Insight

The risks of Jeremy Hunt’s big bet on the City

Credit: PA

There is something of a tragedy for the UK in Jeremy Hunt’s “Edinburgh Reforms” of financial services. 15 years after the onset of the global financial crisis, the cross-party hope that the UK economy could become less dependent on the City has been abandoned.

Back in 1997, when asset-backed bond markets closed down and deprived banks of vital cash and when Northern Rock was the first significant bank to collapse, financial services had for decades been a spur of UK growth.

It was, to use the fashionable phrase, by far the UK’s most successful industrial cluster, contributing around one in ten pounds earned in the UK - which according to the Treasury it still does.

But its rapid growth came at a big cost: dangerous risks were taken by banks that would ultimately be paid by taxpayers; inequality worsened; the exchange rate reflected the City’s relative strength and put other exporters at a disadvantage.

After the biggest banks collapsed in 2008, successive governments adopted a twin track remediation approach: they significantly toughened up regulation to reduce the risk of financial crises; they encouraged other industries to flourish.

Neither ambition has quite worked out as they hoped.

The pension funds’ LDI bonds fire sale earlier this autumn shows it is impossible to eliminate the risks of economically damaging financial crises, though they can be mitigated. But more significant is that the underlining growth rate of the UK has fallen since 2008 by more than a third.

We were made a lot poorer by the direct costs of the financial crash itself. We have become relatively poorer since, quite significantly, by the failure to fire up engines of growth to replace the City.

So Hunt has pitched up in Scotland’s financial centre Edinburgh today, to announce he is reverting to the traditional British economic model: he is cutting the burden of regulation on banks, insurers, hedge funds and asset managers, and hoping this time it doesn’t all end in tears.

This bonfire of burdens on the City is being branded by Remainer Hunt and the Treasury as another Brexit liberation day, an incineration of growth-stifling rules made in Brussels - which is to ignore that the UK was a powerful voice shaping the EU playing field and some of what Hunt wants to scrap is home grown.

Here are just a few of the big proposed changes, that augment (if that is the word) the previous chancellor Kwasi Kwarteng’s abolition of the ceiling on bankers’ bonuses.

The regulators will be instructed in their mandates not to regulate such that growth and international competitiveness are impaired. This is not the first time a government has muddied their responsibilities, and will be seen perhaps as a category error.

The protective “ring fence” around retail banks, which guard our savings, will be “reformed”, which implies that their capital and cash will be less separated from the prudential resources of their investment banking siblings.

Changes will be made to the regime for short selling, or bets by hedge funds that the price of shares and other assets are set to fall. EU constraints on how and where insurers can invest will be reduced, in the hope this channels billions to UK infrastructure.

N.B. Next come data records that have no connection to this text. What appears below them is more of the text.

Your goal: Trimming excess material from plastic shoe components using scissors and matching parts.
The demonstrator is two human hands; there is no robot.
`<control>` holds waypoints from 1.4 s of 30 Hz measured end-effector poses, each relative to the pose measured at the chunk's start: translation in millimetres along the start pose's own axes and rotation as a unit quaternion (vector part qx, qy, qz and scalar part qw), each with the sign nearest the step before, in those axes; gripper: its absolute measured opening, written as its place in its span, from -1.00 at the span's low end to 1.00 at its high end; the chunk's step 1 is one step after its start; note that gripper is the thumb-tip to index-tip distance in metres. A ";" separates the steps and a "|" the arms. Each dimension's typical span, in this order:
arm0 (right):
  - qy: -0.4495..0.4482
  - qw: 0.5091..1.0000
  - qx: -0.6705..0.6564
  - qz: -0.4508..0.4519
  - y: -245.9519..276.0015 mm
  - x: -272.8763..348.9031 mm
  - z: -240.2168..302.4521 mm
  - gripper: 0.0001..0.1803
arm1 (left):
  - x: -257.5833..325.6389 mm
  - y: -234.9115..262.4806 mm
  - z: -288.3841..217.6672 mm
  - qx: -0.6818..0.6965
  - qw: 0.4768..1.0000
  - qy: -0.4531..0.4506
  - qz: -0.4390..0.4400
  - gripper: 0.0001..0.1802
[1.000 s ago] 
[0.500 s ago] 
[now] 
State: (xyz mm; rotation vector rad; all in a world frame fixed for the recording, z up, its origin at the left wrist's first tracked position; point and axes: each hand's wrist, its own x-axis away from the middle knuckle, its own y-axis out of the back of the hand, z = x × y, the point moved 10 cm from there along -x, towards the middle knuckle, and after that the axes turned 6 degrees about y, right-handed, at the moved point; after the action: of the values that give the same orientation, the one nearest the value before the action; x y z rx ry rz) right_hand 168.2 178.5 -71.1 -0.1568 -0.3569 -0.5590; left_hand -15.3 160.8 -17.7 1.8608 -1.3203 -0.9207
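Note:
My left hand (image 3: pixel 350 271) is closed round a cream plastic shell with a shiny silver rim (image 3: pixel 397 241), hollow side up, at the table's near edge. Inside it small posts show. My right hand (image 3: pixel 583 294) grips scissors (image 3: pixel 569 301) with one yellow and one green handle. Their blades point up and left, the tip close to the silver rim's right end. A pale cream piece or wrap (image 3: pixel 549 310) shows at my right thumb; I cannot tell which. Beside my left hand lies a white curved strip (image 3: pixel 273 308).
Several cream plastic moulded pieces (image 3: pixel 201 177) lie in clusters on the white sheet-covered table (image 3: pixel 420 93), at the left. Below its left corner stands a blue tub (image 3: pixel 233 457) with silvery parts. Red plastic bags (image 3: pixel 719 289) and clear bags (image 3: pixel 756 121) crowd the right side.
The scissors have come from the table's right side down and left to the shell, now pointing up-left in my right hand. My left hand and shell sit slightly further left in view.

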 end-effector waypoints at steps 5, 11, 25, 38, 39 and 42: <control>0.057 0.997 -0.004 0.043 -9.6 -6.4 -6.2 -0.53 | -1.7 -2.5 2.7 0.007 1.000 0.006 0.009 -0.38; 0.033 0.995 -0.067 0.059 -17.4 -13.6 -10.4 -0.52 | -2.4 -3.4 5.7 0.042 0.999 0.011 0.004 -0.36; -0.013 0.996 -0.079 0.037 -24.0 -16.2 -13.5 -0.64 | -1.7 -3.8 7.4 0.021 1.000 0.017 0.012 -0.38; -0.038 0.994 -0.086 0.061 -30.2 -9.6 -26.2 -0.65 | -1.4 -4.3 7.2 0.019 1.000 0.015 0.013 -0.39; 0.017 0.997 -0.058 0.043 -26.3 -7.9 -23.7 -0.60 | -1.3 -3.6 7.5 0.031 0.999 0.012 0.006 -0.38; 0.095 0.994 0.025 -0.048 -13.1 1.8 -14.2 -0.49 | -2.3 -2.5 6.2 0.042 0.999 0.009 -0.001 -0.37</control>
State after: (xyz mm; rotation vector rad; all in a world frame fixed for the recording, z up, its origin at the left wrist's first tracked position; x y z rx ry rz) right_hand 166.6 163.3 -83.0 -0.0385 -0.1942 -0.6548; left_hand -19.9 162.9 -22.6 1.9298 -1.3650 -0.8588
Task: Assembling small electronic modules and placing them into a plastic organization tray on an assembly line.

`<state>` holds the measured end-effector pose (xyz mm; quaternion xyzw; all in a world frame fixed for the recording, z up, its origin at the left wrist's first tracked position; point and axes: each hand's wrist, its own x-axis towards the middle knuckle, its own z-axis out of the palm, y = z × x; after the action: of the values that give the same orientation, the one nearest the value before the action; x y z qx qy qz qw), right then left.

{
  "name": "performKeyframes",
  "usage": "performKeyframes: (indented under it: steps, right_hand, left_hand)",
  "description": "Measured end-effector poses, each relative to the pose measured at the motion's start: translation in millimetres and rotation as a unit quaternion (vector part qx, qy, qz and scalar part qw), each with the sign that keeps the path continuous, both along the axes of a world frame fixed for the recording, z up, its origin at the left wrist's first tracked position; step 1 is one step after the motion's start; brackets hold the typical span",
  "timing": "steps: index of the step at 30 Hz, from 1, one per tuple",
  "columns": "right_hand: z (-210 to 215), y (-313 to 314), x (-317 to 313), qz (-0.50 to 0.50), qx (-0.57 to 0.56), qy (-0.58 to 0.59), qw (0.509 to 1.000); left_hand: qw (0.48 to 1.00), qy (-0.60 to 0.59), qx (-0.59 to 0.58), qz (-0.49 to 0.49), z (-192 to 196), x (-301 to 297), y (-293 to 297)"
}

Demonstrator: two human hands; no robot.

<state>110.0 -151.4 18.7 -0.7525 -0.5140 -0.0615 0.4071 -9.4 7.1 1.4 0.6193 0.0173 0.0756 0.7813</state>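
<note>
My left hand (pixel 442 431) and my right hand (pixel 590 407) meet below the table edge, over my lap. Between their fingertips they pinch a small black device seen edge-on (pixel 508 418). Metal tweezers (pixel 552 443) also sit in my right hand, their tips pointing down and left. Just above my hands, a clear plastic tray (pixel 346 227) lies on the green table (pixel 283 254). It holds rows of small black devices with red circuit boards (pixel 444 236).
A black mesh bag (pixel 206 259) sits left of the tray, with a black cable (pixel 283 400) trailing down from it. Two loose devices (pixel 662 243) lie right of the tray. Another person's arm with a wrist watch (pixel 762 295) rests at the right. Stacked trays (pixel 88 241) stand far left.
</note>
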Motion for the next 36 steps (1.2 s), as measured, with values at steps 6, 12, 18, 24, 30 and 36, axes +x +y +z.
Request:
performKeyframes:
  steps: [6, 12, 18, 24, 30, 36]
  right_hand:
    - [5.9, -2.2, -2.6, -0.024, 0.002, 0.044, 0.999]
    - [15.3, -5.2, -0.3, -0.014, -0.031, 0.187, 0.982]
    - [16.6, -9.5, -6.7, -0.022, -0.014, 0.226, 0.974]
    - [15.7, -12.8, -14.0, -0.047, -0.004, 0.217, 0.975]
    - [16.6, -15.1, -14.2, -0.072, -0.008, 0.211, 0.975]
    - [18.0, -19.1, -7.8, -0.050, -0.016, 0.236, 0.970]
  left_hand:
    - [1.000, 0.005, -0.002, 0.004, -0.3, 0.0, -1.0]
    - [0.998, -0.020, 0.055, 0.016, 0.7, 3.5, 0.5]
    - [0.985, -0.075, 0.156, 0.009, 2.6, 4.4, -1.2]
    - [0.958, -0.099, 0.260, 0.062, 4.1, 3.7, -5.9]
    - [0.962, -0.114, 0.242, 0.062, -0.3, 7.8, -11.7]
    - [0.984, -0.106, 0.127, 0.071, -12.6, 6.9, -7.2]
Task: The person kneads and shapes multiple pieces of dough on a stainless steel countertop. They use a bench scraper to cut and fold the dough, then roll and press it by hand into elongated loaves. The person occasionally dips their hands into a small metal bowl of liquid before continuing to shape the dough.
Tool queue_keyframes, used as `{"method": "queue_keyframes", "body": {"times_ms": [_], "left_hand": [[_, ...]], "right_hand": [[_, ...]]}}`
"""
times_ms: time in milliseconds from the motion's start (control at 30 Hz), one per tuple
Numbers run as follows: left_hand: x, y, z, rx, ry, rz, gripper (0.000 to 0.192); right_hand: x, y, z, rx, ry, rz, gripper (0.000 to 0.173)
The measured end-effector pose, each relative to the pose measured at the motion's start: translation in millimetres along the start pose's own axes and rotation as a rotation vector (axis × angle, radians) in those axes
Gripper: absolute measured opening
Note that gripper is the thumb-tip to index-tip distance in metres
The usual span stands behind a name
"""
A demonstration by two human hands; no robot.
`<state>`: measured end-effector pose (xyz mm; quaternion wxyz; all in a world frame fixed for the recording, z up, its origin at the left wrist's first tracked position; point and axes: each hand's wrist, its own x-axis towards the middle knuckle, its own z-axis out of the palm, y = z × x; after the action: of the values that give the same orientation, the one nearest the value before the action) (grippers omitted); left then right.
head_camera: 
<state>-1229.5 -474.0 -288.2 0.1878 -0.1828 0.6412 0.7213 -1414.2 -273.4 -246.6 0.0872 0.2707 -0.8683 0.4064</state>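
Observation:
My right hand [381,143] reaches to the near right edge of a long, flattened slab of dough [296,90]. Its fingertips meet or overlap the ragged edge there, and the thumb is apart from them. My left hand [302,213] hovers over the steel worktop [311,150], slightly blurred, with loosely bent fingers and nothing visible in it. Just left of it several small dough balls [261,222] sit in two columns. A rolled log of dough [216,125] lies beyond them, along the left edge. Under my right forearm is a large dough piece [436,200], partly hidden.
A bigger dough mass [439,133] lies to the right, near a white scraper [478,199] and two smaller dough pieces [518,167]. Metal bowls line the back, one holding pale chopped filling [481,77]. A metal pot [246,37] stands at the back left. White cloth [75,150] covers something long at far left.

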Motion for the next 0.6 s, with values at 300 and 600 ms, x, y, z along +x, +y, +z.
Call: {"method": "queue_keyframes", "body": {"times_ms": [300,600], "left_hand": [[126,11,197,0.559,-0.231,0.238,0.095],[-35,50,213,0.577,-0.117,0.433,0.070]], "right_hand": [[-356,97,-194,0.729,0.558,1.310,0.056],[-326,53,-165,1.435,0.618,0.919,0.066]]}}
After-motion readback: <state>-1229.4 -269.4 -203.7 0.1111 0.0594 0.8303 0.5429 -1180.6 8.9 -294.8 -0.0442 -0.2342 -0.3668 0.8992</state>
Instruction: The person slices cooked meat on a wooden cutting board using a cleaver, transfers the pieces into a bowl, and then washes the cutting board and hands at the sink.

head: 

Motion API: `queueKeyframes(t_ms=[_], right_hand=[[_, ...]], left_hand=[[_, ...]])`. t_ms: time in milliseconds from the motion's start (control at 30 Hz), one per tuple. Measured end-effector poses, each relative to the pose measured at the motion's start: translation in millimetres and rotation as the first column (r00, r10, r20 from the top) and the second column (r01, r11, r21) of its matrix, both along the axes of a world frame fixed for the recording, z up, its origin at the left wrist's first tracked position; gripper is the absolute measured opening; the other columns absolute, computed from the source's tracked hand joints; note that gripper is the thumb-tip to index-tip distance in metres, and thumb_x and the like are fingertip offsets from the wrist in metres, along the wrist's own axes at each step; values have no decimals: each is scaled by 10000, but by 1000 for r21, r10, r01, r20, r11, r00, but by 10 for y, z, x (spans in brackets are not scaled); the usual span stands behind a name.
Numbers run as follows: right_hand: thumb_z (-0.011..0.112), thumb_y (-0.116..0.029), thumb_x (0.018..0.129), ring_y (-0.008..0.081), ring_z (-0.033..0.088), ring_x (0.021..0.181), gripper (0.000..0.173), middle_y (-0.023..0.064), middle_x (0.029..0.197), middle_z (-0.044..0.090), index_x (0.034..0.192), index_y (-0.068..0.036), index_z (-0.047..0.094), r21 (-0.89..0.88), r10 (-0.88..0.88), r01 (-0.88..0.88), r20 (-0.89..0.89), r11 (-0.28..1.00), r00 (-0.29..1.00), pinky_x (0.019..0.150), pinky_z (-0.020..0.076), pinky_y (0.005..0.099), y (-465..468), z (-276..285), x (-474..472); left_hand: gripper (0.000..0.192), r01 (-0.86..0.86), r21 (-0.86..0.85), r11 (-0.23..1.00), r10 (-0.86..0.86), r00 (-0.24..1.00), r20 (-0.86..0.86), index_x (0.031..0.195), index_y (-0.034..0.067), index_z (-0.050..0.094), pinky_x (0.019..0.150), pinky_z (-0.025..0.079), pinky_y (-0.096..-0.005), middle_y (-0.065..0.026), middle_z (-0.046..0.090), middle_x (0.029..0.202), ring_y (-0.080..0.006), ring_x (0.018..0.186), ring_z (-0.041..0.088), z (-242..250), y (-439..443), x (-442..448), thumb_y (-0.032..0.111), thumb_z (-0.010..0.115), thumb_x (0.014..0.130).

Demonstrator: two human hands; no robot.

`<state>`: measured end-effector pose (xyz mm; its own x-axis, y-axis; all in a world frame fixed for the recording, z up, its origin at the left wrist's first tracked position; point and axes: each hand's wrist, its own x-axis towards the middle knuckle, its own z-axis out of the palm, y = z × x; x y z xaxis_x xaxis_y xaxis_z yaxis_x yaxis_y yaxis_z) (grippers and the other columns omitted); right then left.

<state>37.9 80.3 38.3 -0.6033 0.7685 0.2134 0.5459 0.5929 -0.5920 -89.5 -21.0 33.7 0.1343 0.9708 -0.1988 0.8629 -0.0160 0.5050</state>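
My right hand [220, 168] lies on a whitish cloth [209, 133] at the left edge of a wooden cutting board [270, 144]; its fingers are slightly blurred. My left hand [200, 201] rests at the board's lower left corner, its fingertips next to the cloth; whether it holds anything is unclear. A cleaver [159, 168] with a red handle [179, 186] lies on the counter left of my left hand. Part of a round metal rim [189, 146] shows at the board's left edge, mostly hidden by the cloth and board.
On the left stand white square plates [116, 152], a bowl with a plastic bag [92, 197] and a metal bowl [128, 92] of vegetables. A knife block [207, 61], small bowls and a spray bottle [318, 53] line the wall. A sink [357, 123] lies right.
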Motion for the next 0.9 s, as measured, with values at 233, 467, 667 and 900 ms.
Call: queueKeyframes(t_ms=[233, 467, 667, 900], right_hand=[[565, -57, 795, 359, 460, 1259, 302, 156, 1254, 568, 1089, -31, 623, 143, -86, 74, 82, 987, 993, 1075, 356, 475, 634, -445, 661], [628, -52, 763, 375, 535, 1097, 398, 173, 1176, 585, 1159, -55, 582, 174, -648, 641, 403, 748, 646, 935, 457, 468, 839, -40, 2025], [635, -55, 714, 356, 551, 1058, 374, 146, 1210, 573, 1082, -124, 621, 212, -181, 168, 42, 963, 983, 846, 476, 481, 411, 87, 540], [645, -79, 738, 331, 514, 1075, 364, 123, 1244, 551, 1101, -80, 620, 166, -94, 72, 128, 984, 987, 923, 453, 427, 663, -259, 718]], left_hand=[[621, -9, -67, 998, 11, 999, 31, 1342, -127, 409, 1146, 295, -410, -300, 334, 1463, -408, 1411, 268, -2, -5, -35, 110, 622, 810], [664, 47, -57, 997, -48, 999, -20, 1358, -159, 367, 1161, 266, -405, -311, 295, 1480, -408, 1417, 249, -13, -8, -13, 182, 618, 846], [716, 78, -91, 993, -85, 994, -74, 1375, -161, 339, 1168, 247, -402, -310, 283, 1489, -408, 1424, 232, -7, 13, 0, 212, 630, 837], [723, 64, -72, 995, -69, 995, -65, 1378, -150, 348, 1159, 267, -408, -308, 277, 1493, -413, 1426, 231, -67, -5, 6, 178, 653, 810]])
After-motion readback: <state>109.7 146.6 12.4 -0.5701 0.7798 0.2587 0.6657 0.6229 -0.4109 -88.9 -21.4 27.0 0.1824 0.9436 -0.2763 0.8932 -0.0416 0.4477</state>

There will also be new, and presumably less onerous, stipulations on the information companies have to provide in prospectuses when selling shares and other securities.

These are just a few of the 30 odd regulatory reforms heralded by Hunt as a programme “to unlock investment and turbocharge growth in towns and cities across the UK”.

Will it work? Corks are popping in London and Edinburgh. But the backdrop is exit from an EU single market since 2019 that has undermined growth for financial services as well as the rest of the economy - and today’s reduction in constraints on the City is not an overnight Big Bang.

Second, it is very hard to see how this does other than widen the income and wealth gap between London and the rest of the UK, and thus go against the levelling up ambition.

Third, it is a tacit recognition by this government that the structural dependence of the UK economy on financial services is too great to abandon, and that somehow we’ll have to spur and spark other world class clusters in the shadow of the City.

And another thing. The next crash is inevitable. What Hunt and the Treasury need to prove as they turn their plans into deeds is they are neither hastening nor magnifying it.